The Astonishing non è un disco, bensì un’opera complessissima: per i Dream Theater mi spingo a dire la più ambiziosa dai tempi di “Metropolis Part II: Scenes From A Memory”, l’album con cui consegnarono al mondo una vera e propria pietra miliare (la seconda ‘almeno’ dopo ”Images & Words’‘). E già al primo ascolto – mi butto senza troppa paura di cadere – probabilmente il lavoro più ispirato dopo l’uscita sanguinosa dell’ex batterista e cofondatore Mike Portnoy, che se ne andò (esautorato) nel 2010 sbattendo la porta e consegnando, di fatto, il gruppo totalmente nelle mani del duo Petrucci-Rudess: una combo a volte funzionale, molte altre assai pericolosa e tediosa.
Il 13esimo episodio discografico dei Dream Theater – è curioso notarlo – segna anche il lasso di tempo maggiore rispetto all’uscita precedente (3 anni), cosa che non accadeva praticamente da una decade e mezza: conseguentemente al fatto che per la prima volta il gruppo ha bruscamente interrotto la tournée programmata per dedicarsi totalmente alla scrittura di questo disco che, qui lo dico e qui lo nego, tutto è fuorché convenzionale. The Astonishing ha bisogno di essere toccato con mano lentamente, cogliendone i tanti spunti e riferimenti cercando di collocare anche i momenti meno ispirati all’interno di un discorso che proseguirà dal vivo con una scenografia e delle novità (per gli spettatori) che ci dicono essere avveniristiche. Lo scenario, l’ambientazione, è quella ‘distopica’ di un mondo in sostanza appassito per via dell’abuso delle moderne tecnologie e delle tante guerre che a poco a poco lo hanno reso un un habitat tutt’altro che naturale: una tematica molto cara, sembrerebbe, anche ad altri gruppi per certi versi affini e che viene ben resa dalla discrasia tra il primo ed il secondo volume di quest’opera (doppia, appunto) che rimanda, nei suoni e nelle intenzioni, ad una specie di lotta tra il lato oscuro e quello ‘chiaro’ della forza.

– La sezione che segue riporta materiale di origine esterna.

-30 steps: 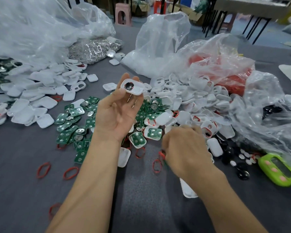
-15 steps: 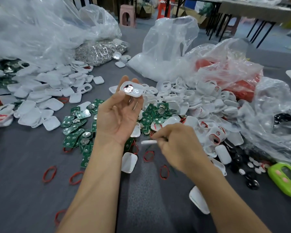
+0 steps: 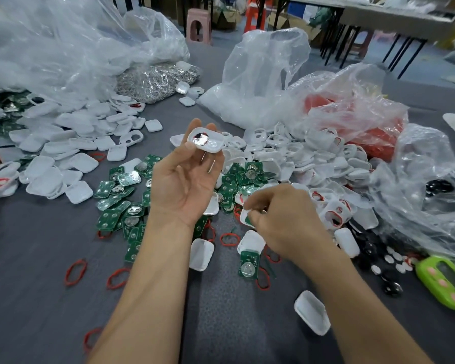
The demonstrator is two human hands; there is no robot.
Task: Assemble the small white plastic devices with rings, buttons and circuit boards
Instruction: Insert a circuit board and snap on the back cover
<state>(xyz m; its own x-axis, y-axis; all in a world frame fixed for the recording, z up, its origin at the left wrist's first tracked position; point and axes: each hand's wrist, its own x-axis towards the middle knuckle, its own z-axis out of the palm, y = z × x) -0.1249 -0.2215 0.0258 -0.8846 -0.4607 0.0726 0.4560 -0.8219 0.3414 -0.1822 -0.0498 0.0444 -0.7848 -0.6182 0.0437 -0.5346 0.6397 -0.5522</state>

Le 34 tracce qui presenti sono in buona parte il pretesto narrativo di una storia che passa attraverso pochi ineludibili passaggi: “Dystopian Overture”, il singolo apripista ”The Gift Of Music’‘, “A Better Life”, “A Life Left Behind”, “The Path That Divides”, “My Last Farewell”, “Our New World” e l’ultima omonima ”The Astonishing”. Ciò che stupisce in positivo rispetto al recente passato è anzitutto il fatto che pur con tutta la plasticità ed il manierismo di un gruppo che, volente o nolente, deve ‘fartela pesare’ stavolta l’abilità tecnica dei singoli componenti sembri viaggiare dritta al punto, al ritmo di uno spartito sì preciso ma non per questo scontato o stucchevole.
Chi ne guadagna (e tanto) è anzitutto l’ugola di James Labrie, che dopo quasi 30 anni di fedeli servigi lascia indietro il resto della combriccola salendo sugli scudi dalla prima all’ultima canzone: interpretando la parte in maniera impeccabile senza preoccuparsi, una volta tanto, di essere guardato a vista dagli altri. Nel mezzo, tanta carne al fuoco e arrangiamenti impeccabili, contaminati da un mix (duole dirlo) quasi mai all’altezza e da un eccesso di zelo che, potendo trasformare in un pizzico di coraggio in più, avrebbe reso questo album non certo perfetto, non il migliore in assoluto di una carriera comunque invidiabile ma forse, questo sì, uno dei primi cinque. Sarebbero bastate un paio di forbici ma da quell’orecchio, si sa, i Dream Theater non c’hanno mai sentito e, tutto sommato, va più che bene così: se si riesce a gettare il cuore oltre l’ostacolo e accettare di spendere piacevolmente un paio di giornate in compagnia di quest’operetta un po’ baffuta e un po’ pienotta, vedrete che alla fine diventerà una più che degna compagna di viaggio dei vostri trip mentali.
Evitate però di usare il navigatore, perchè di perdersi qui non si parla affatto: se invece cercate la strada di casa, allora quella sì è ben visibile. C’è un po’ di nebbia da spostare, qualche giro in più da fare, con la prospettiva però di un pranzo tra buoni amici: di quelli che alla fin fine, il conto vale la pena pagarlo. Se l’arte – per citare Frank Zappa – consiste nel produrre qualcosa che non abbia un valore e rivenderla a buon mercato, possiamo invece affermare che stavolta in compagnia dei Dream Theater abbiamo mangiato bene e tanto e che, stringi stringi, la mancia se la sono pure meritata.